**Exercise instructions**:
Return the whole listing, line for line, without the pictures in it.

= Beginning of Section =

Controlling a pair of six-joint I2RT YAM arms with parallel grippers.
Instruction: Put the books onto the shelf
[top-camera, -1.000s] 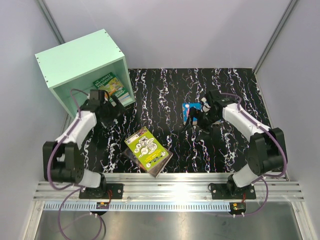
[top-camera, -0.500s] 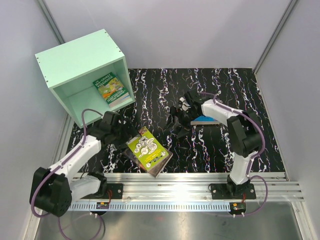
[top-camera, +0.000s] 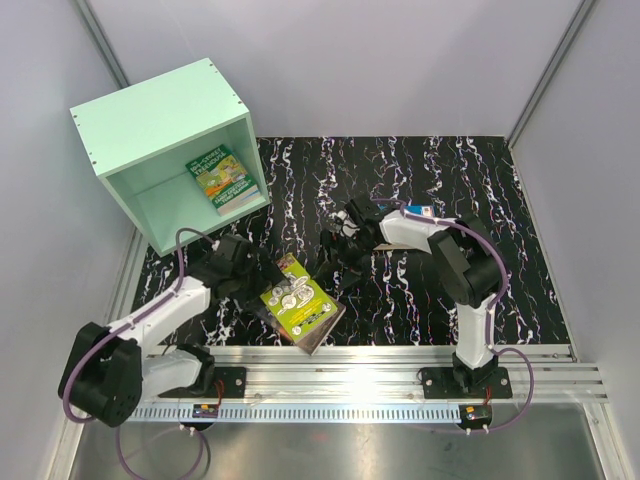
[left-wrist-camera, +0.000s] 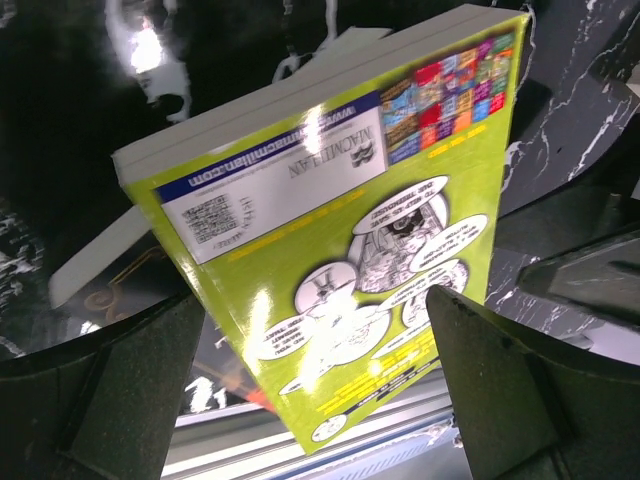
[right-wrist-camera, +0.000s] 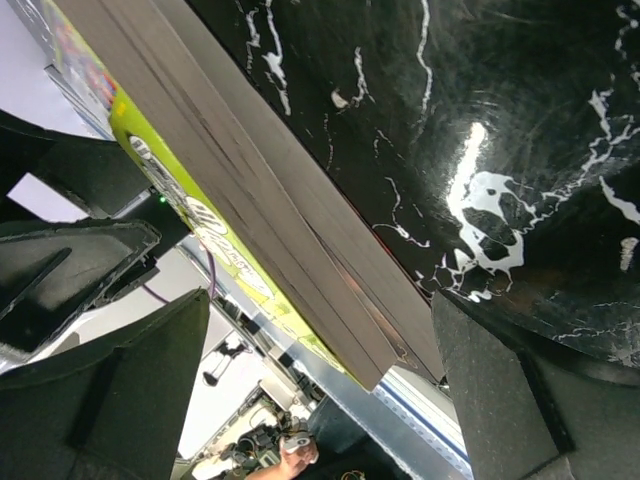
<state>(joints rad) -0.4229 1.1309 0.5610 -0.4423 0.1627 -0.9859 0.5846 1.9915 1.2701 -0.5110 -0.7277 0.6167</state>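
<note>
Book to grab: the lime-green book lies flat near the front of the table. It sits on top of a dark book.
How it will feel: it looks thin and light, and I think it bends a bit. The cover is shiny, so it may slip.
Where to hold it: at an edge, with one finger on top and one under. A corner that sticks out past the dark book looks like the easy spot.
Left gripper: its fingers are spread wide and hold nothing. It is just beside the left edge of the book.
Book and left fingers: the book lies between them and a little ahead. I see no touch.
Right gripper: it is spread wide too, and it is empty. It is near the far right side of the book.
Book and right fingers: the page edges run across the gap between them, and the fingers stay off the book.
Shelf: it stands at the far left, well apart from this book. A green book lies inside.
Blue book: it peeks out behind the right arm.
</note>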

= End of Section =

**Task answer**:
Controlling a pair of six-joint I2RT YAM arms with parallel grippers.
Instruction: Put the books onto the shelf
[top-camera, -1.000s] 
[top-camera, -0.500s] 
[top-camera, +0.000s] 
[left-wrist-camera, +0.000s] 
[right-wrist-camera, +0.000s] 
<state>(joints rad) -0.4229 1.1309 0.5610 -0.4423 0.1627 -0.9859 0.5846 1.9915 1.2701 -0.5110 -0.7277 0.6167</state>
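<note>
Book to grab: the lime-green book lies flat near the front of the table. It sits on top of a dark book.
How it will feel: it looks thin and light, and I think it bends a bit. The cover is shiny, so it may slip.
Where to hold it: at an edge, with one finger on top and one under. A corner that sticks out past the dark book looks like the easy spot.
Left gripper: its fingers are spread wide and hold nothing. It is just beside the left edge of the book.
Book and left fingers: the book lies between them and a little ahead. I see no touch.
Right gripper: it is spread wide too, and it is empty. It is near the far right side of the book.
Book and right fingers: the page edges run across the gap between them, and the fingers stay off the book.
Shelf: it stands at the far left, well apart from this book. A green book lies inside.
Blue book: it peeks out behind the right arm.
</note>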

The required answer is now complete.